In July 1885 it was stated that the government cleaned out a pond in the village to be suitable for drinking. Experts stated that this pond would be a valuable water source and that a large quantity of mould was responsible for its cruddy appearance and low water levels. Prior to its refurbishment, it was also said that the pond had a large hole where all the water would run into, preventing local residents from collecting it. At some stages 60 to 70 people were working on it. In August 1890, it was noted that this pond had fresh water even though the island was experiencing a severe drought, with public calls for the improvement of roads in the area so more people could access it. William Haynes-Smith claimed credit for converting the pond into a full reservoir. On 18 August 1898, a boy was found dead in the village, presumably of starvation and poor water quality. The sugar plantations in the village continued to operate independently until mass-scale acquisitions by the Antigua Syndicate in the 1940s.

Willikies eventually became one of the largest villages on the east coast of the island. By 1970, the village had a population of 1,843 people in 404 households, about a third of the parish's population. The village was eventually zoned into the St. Philip’s North constituency, which elected Labour Party politician Donald Halstead as its first member of parliament in 1971. In 1976, voters in the constituency elected Robin Yearwood who represented the area until 2026, the longest serving member of parliament in the Caribbean and the Commonwealth until his resignation. Like the nation as a whole, Willikies experienced a drastic population decline around the time of independence, and by 1991, Willikies had just 1,042 people. In 2001, Willikies had a population of 1,179. In 2011, the village had 1,270 people.

== Demographics ==
Willikies had a population of 1,270 in 2011 spread across six enumeration districts.

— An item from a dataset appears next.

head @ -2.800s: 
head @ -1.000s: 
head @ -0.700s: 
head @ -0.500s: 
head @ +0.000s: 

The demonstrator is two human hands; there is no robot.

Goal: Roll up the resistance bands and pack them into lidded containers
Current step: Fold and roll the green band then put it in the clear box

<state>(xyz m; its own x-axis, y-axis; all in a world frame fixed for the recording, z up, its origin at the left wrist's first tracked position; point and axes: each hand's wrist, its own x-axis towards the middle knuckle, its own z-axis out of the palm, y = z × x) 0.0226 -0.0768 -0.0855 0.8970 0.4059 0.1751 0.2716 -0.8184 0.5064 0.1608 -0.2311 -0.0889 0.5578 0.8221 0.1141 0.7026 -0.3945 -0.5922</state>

The village was mostly African descendant (88.52%), with other ethnic groups being: unknown (3.70%), Hispanic (2.78%), other mixed (2.22%), white (0.93%), East Indian (0.83%), other (0.65%), and mixed black/white (0.37%). The village was mostly made up of Protestant Christians, with major denominations including Anglicans (30.83%), Wesleyan Holinesses (20.33%), as well as a significant population (7.71%) of Roman Catholics. 76.02% of the village's population was born in Antigua and Barbuda, with the remainder being born in Guyana (5.28%), the United States (4.35%), Dominica (2.69%), the Dominican Republic (2.31%), and Jamaica (1.67%). Of people born in Antigua and Barbuda, 6.81% had lived abroad at some point in their life. A 2007 study notes a strong community spirit, although major issues include the presence of gangs and widespread gambling. Many people in the village are also forced to work two or more jobs. Employment in nearby hotels allows most of the villagers to avoid long commutes. Villagers also complained about the poor provision of public utilities. There are many abandoned properties and vehicles. One villager claimed that extreme poverty is non-existent in the village and that strong community values strengthen this.

In 2011, the village had 401 households. Most homes had either concrete (30.67%) or wood (22.94%) as the main material for outer walls. Some homes also used a combination of wood and concrete (20.70%), or concrete blocks (19.95%). 93.27% of homes had sheet metal roofs.

== Points of interest ==
The village is traversed by the Sir Robin Yearwood Highway east to west. The village has a primary school and several daycare centres. The village is also home to the country's main juvenile detention centre, the Boy's Training School. As there is no secondary school in the village, secondary school students travel to the Glanvilles Secondary School. Even though the village is quite distant from the largest city, there is no medical centre in the village. Adjacent to the primary school is a basketball court. There are also several restaurants, an ice cream shop, two car rentals, and the Our Lady of Mount Carmel Catholic Church. The village was once located at the end of a line of the Antigua sugarcane railway.